• What this task involves: Copy out every line of the data exactly; do not include the images.

• The data:
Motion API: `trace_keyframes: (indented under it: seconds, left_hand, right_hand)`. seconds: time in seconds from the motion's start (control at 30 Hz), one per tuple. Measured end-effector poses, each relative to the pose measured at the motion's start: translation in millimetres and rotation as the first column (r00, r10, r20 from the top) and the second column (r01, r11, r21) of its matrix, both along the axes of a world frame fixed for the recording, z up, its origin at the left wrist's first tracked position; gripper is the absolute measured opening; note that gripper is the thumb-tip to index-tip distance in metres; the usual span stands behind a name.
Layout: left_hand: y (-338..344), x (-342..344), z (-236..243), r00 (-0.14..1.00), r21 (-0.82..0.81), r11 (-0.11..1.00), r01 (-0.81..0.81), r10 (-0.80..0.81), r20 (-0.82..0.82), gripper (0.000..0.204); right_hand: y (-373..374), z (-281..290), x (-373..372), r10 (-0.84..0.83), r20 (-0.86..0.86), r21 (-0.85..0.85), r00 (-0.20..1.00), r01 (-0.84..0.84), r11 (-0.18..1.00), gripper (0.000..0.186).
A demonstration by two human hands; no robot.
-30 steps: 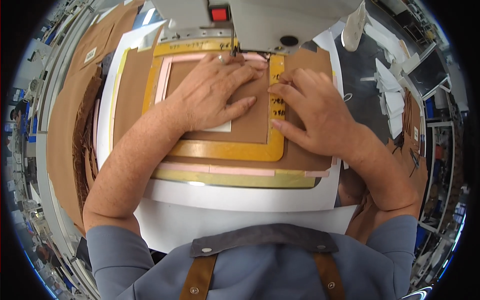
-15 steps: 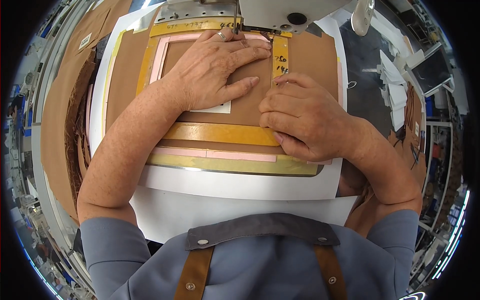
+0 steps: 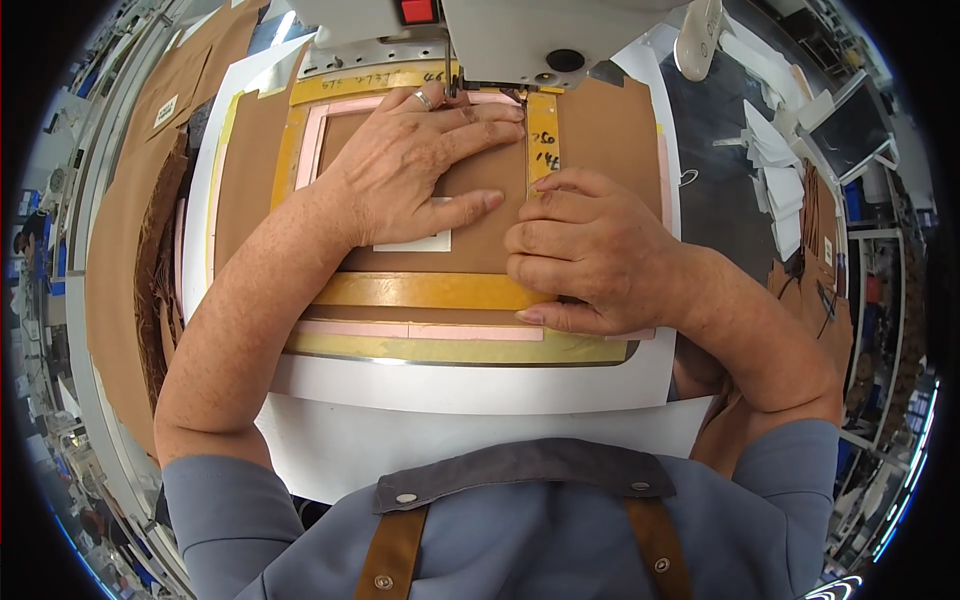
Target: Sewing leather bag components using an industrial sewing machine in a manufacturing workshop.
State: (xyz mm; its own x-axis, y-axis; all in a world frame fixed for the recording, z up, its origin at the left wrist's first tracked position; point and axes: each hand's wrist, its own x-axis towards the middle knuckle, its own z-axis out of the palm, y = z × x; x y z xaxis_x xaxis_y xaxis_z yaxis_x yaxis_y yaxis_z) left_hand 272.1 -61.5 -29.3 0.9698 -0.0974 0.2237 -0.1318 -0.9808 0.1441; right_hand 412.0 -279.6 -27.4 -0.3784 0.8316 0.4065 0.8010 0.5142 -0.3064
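Observation:
A flat yellow frame-shaped template with handwriting on it lies over brown sheet material. Inside its opening, my left hand rests flat, fingers stretched toward the needle area of a sewing machine. Partly under that hand's thumb side shows a small white label. My right hand is curled over the template's right side near its lower corner, thumb by the front bar; the fingertips are partly hidden. Pink strips edge the work at the front.
White sheeting lies beneath the work. Stacked brown pieces stand at the left. To the right are folded white papers, more brown pieces and a dark tabletop. A white lever hangs at the upper right.
The whole view has shifted, with machine and work lower and slightly left; more of the machine shows. The right thumb lies straighter along the front bar. My left hand keeps its place.

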Motion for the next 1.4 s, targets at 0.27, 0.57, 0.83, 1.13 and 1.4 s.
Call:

• Your solution:
Motion API: `trace_keyframes: (indented under it: seconds, left_hand, right_hand)`. seconds: time in seconds from the motion's start (control at 30 Hz), one per tuple. Measured end-effector poses, each relative to the pose measured at the motion's start: translation in millimetres and rotation as the first column (r00, r10, r20 from the top) and the second column (r01, r11, r21) of its matrix, both along the axes of a world frame fixed for the recording, z up, its origin at the left wrist's first tracked position; gripper is the absolute measured opening; note that gripper is the thumb-tip to index-tip distance in metres; the usual span stands behind a name.
Layout: left_hand: y (-338..344), x (-342..344), z (-236..243), r00 (-0.14..1.00), r21 (-0.82..0.81), r11 (-0.11..1.00), r01 (-0.81..0.81), r10 (-0.80..0.81), r20 (-0.82..0.82), gripper (0.000..0.204); right_hand: y (-373..374), z (-281..290), x (-373..372), r10 (-0.84..0.83), r20 (-0.86..0.86), r21 (-0.85..0.85), r00 (-0.20..1.00), r01 (-0.84..0.84), r11 (-0.18..1.00), gripper (0.000..0.186).
A demonstration by two human hands; no robot.
-30 steps: 
-15 steps: 
+0 steps: 
Target: Sewing leather bag components using an industrial sewing machine in a manufacturing workshop.
State: (xyz mm; its own x-axis, y-axis; all in a world frame fixed for the recording, z up, its origin at the left wrist's first tracked position; point and axes: each hand's wrist, its own x-axis towards the middle knuckle, its own z-axis out of the palm, y = z × x; x y z xaxis_x xaxis_y xaxis_z yaxis_x yaxis_y yaxis_z) left_hand 272.1 -61.5 -29.3 0.9698 -0.0974 0.2237 -0.1318 -0.9808 0.1441; right_hand 412.0 -279.6 -27.4 -0.3784 0.8316 0.4065 0.8010 0.5142 -0.3064
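Observation:
A flat yellow frame-shaped template with handwriting on it lies over brown sheet material. Inside its opening, my left hand rests flat, fingers stretched toward the needle area of a sewing machine. Partly under that hand's thumb side shows a small white label. My right hand is curled over the template's right side near its lower corner, thumb by the front bar; the fingertips are partly hidden. Pink strips edge the work at the front.
White sheeting lies beneath the work. Stacked brown pieces stand at the left. To the right are folded white papers, more brown pieces and a dark tabletop. A white lever hangs at the upper right.
The whole view has shifted, with machine and work lower and slightly left; more of the machine shows. The right thumb lies straighter along the front bar. My left hand keeps its place.
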
Motion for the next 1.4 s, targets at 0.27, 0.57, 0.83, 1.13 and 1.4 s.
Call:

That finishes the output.